INFORMATION SHOWN:
%%

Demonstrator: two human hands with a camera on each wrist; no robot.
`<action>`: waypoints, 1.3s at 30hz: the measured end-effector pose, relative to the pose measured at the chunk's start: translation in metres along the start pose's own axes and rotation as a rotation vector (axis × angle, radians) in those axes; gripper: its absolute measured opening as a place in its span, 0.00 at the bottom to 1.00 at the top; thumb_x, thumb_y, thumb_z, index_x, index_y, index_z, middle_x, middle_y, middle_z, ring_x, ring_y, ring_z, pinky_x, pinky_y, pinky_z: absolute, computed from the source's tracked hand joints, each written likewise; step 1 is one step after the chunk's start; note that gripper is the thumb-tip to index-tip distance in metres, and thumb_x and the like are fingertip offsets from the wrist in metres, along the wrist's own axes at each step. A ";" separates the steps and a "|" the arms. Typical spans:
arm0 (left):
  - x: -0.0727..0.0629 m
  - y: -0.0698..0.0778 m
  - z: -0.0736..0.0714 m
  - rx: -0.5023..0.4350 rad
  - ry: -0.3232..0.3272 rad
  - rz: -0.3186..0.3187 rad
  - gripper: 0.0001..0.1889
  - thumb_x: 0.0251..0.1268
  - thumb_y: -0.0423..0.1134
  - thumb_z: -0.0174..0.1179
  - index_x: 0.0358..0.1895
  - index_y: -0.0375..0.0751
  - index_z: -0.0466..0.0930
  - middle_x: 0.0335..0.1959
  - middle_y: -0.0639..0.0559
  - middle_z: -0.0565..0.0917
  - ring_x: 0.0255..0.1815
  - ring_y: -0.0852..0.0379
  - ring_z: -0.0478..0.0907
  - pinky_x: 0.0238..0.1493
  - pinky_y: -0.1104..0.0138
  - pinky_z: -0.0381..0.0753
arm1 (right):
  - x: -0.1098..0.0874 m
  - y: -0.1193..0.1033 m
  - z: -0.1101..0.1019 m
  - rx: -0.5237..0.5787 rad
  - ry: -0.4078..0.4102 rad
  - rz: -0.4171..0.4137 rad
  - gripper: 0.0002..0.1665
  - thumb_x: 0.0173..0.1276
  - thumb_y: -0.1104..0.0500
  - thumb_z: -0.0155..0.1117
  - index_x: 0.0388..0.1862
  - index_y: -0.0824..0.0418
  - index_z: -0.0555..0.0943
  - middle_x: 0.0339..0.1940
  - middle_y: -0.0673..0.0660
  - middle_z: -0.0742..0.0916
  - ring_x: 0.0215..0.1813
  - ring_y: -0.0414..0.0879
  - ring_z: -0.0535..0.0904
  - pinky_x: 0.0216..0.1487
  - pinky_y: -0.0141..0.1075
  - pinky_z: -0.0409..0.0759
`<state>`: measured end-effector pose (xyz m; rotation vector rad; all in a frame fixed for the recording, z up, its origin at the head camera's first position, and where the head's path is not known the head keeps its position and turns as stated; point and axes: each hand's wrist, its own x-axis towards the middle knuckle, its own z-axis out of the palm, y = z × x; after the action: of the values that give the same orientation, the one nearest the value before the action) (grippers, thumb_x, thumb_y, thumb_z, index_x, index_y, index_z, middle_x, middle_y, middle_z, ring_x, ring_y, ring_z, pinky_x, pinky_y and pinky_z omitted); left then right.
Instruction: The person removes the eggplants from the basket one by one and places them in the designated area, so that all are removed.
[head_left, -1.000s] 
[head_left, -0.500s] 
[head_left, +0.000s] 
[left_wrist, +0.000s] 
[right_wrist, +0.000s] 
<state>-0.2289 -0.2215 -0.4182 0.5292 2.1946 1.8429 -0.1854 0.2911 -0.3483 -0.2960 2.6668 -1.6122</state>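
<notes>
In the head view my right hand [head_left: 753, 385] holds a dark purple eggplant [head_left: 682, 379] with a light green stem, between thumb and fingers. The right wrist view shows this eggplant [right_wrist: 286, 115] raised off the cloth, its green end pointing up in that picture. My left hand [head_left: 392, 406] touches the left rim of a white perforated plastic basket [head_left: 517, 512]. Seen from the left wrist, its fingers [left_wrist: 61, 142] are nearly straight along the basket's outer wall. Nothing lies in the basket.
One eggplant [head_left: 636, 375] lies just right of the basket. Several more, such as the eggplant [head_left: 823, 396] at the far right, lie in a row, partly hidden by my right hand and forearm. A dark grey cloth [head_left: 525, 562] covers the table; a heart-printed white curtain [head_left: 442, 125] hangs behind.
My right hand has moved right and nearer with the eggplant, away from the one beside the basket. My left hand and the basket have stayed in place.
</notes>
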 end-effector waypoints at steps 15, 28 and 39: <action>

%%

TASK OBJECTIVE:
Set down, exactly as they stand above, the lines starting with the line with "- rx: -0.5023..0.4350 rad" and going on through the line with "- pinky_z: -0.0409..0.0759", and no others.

EXERCISE OUTPUT:
  - rx: -0.5023..0.4350 rad
  - ry: -0.3232..0.3272 rad
  - rz: -0.3186..0.3187 rad
  - gripper: 0.0001..0.1889
  - thumb_x: 0.0251..0.1268
  - thumb_y: -0.0423..0.1134
  - thumb_z: -0.0174..0.1179
  - index_x: 0.0358..0.1895
  - index_y: -0.0375..0.0751
  - index_z: -0.0466..0.0930
  - middle_x: 0.0335..0.1959
  - middle_y: -0.0639..0.0559
  - middle_z: -0.0565..0.0917
  - ring_x: 0.0255..0.1815
  - ring_y: -0.0852..0.0379
  - ring_z: -0.0478..0.0907
  - pinky_x: 0.0238..0.1493
  - pinky_y: -0.1104..0.0138
  - pinky_z: -0.0381..0.0753
arm1 (right):
  - x: -0.1098..0.0874 m
  - y: -0.1193..0.1033 m
  - z: -0.1101..0.1019 m
  - rx: -0.5237..0.5787 rad
  - ry: -0.4078..0.4102 rad
  - rz: -0.4171..0.4137 rad
  - gripper: 0.0002..0.1665
  - thumb_x: 0.0173..0.1276
  - thumb_y: -0.1104..0.0500
  - thumb_z: -0.0155..0.1117
  - index_x: 0.0388..0.1862
  - index_y: -0.0824..0.0418
  - index_z: -0.0555..0.0943
  - middle_x: 0.0339..0.1940
  - middle_y: -0.0673..0.0660
  - middle_z: -0.0742..0.0916
  - ring_x: 0.0215..0.1813
  - ring_y: -0.0414..0.0879
  - ring_z: -0.0535..0.0904
  - pinky_x: 0.0216..0.1487
  - pinky_y: -0.0141..0.1075
  - pinky_z: -0.0409..0.0759

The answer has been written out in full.